Work instruction: The data below must be copied in full and without any change.

--- Data shown Enclosed Below ---

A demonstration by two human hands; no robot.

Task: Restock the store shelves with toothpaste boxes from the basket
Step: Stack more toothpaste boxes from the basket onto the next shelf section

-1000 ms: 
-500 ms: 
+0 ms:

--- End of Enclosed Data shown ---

Answer area:
A demonstration by two human hands; no robot.

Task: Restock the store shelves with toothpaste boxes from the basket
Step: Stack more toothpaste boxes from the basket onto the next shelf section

-1000 ms: 
-500 ms: 
+0 ms:

The output is done.